We are multiplying 54 by 39.
#### Step 2: Break down the multiplication into parts.
We can use the distributive property to break this into smaller steps:
$$
54 \times 39 = 54 \times (30 + 9) = (54 \times 30) + (54 \times 9)
$$
#### Step 3: Multiply 54 by 30.
To multiply 54 by 30, think of it as:
$$
54 \times 30 = 54 \times 3 \times 10
$$
First, calculate \( 54 \times 3 \):
$$
54 \times 3 = 162
$$
Then, multiply by 10:
$$
162 \times 10 = 1620
$$
So, \( 54 \times 30 = 1620 \).
#### Step 4: Multiply 54 by 9.
Now, calculate \( 54 \times 9 \):
$$
54 \times 9 = 486
$$
#### Step 5: Add the results from Steps 3 and 4.
Add \( 1620 \) and \( 486 \):
$$
1620 + 486 = 2106
$$
Final Answer:
$$
54 \times 39 = 2106
$$
Explanation:
This method works by breaking the multiplication into simpler parts using the distributive property. It helps manage larger multiplications by handling them in smaller, more manageable steps.

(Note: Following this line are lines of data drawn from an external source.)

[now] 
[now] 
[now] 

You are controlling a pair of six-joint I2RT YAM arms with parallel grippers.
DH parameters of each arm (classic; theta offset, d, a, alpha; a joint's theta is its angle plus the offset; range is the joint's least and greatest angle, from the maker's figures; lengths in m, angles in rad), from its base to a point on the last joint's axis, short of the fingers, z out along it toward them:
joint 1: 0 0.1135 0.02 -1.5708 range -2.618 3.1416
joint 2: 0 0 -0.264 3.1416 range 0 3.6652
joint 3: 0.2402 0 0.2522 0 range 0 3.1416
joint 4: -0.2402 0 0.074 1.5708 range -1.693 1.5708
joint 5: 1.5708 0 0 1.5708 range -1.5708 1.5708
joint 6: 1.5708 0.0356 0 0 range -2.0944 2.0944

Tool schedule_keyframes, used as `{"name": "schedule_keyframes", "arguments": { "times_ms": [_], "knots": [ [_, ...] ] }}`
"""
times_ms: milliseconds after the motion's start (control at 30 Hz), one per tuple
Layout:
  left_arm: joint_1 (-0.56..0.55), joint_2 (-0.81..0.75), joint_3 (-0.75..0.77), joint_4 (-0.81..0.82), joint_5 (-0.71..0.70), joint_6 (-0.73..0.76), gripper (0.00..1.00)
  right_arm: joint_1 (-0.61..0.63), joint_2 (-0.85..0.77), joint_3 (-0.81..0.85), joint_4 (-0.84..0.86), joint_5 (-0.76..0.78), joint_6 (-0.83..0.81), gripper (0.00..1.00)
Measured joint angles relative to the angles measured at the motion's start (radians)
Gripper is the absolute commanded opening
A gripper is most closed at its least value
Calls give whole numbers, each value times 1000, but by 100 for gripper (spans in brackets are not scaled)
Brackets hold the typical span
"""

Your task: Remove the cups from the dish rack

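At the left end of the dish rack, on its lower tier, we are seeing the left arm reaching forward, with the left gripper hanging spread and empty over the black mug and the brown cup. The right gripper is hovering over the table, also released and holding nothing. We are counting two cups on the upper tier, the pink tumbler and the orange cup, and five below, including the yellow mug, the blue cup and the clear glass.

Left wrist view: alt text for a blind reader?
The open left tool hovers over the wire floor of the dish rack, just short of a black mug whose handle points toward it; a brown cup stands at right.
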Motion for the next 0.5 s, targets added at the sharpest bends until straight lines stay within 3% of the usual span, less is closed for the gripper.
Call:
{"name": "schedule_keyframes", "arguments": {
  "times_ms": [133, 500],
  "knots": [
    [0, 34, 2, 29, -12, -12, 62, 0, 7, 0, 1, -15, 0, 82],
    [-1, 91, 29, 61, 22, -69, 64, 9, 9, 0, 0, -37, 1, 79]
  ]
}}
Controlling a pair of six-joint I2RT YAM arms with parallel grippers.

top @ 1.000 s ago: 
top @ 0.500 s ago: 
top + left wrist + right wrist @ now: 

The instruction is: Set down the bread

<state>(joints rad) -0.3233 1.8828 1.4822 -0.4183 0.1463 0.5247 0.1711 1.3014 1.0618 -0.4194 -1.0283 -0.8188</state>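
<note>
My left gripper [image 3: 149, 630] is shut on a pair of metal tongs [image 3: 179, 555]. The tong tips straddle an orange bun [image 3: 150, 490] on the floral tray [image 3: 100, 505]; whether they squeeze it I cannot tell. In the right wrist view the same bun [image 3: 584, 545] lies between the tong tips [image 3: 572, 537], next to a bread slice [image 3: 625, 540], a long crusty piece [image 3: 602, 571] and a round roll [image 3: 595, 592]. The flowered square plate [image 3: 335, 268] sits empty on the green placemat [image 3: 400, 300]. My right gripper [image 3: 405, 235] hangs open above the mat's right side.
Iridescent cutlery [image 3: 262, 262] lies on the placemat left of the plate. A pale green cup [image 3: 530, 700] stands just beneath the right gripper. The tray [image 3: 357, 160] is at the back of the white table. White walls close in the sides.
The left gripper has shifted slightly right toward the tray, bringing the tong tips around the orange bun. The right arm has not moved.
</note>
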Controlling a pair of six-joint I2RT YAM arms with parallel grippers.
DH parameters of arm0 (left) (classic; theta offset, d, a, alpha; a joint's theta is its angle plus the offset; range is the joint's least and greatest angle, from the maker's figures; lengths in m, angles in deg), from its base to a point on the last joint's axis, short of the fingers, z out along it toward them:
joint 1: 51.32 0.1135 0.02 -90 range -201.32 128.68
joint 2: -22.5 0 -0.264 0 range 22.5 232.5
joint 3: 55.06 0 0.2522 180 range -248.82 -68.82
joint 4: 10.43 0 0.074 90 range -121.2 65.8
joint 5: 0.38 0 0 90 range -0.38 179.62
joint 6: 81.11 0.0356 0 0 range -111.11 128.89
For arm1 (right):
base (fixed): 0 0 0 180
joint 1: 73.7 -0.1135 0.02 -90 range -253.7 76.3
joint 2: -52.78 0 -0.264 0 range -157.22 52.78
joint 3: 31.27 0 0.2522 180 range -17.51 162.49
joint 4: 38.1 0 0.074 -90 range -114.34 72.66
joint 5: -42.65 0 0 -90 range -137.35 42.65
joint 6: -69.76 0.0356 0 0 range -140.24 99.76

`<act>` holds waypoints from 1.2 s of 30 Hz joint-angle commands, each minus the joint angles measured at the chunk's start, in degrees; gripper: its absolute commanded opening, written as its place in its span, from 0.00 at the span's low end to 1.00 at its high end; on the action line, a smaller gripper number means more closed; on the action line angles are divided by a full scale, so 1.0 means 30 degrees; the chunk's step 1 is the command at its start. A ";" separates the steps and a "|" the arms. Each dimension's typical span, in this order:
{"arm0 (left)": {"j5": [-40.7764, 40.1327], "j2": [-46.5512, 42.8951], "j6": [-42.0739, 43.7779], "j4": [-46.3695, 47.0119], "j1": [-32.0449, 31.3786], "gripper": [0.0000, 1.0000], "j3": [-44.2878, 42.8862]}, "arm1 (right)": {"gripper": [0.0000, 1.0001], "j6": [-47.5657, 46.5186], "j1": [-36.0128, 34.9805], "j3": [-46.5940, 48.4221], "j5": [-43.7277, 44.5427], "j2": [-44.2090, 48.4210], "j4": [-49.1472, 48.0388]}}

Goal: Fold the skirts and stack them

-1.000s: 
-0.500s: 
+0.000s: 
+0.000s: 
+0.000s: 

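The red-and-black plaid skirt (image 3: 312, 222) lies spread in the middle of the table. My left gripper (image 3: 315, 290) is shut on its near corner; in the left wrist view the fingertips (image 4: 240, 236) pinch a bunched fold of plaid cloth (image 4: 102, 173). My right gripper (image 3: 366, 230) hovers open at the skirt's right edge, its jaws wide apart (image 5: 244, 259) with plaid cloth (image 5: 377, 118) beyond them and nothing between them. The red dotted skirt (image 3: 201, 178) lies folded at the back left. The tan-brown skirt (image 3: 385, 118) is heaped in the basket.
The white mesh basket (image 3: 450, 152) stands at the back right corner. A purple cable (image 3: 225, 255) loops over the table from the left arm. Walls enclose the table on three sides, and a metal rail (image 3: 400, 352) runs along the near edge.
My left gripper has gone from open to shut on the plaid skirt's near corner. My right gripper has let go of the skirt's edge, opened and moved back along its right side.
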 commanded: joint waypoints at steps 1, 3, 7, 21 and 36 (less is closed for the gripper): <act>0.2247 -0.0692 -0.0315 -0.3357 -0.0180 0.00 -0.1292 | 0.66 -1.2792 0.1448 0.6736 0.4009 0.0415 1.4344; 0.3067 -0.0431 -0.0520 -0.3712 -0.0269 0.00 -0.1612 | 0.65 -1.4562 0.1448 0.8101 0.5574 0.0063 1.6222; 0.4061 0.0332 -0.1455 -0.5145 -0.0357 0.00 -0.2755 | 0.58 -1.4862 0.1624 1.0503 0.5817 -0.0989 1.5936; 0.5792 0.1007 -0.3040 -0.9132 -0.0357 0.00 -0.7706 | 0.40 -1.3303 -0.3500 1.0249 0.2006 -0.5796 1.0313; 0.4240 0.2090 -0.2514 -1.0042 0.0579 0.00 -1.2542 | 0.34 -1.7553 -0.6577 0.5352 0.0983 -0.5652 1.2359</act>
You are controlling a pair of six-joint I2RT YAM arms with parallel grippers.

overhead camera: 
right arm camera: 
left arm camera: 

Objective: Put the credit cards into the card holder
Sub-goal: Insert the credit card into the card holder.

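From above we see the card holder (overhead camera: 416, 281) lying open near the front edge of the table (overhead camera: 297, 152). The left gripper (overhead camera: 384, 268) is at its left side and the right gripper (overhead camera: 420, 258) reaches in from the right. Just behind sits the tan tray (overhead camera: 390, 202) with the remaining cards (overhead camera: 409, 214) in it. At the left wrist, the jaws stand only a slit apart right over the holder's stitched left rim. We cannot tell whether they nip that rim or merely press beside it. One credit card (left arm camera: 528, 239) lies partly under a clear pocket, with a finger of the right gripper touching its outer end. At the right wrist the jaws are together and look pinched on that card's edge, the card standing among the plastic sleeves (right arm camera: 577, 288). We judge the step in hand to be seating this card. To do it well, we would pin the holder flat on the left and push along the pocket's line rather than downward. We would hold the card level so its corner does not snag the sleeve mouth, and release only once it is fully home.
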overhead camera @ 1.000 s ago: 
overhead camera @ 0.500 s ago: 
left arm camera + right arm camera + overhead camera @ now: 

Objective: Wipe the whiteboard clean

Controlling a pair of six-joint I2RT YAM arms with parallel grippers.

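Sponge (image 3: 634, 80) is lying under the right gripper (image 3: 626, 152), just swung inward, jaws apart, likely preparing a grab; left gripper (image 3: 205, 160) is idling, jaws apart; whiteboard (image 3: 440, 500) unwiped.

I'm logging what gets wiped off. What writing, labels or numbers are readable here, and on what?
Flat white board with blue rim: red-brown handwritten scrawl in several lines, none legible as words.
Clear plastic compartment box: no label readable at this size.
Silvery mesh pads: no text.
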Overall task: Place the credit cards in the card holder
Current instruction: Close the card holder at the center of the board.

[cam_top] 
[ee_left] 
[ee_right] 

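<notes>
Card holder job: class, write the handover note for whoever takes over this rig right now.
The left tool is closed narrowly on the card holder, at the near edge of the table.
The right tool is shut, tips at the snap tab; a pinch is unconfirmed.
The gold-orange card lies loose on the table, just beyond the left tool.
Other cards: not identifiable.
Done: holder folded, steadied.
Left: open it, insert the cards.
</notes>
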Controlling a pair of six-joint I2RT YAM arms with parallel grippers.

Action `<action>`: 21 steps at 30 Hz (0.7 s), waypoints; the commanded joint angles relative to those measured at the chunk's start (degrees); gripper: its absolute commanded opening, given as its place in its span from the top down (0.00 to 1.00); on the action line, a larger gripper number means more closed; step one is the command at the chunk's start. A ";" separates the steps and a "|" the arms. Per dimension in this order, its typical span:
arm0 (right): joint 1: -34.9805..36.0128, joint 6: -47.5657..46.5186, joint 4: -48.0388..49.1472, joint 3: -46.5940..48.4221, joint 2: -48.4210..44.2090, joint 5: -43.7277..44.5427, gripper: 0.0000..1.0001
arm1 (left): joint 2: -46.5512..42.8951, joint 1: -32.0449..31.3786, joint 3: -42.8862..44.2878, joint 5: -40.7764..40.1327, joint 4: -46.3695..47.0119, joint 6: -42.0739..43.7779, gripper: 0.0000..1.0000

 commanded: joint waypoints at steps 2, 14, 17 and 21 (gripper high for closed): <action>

General Approach for Two-Digit Multiplication:
1.
Break down the second number: Split the second number into tens and ones (e.g., 39 becomes 30 + 9).
2.
Multiply separately: Multiply the first number by the tens part and then by the ones part.
3.
Add the results: Sum the two products to get the final answer.
You can apply this same approach to any of the problems on the worksheet.
Boxed Final Answer:
$$
\boxed{2106}
$$
Parent Tip: Review the logic above to help your child master the concept of double digit multiplication worksheet.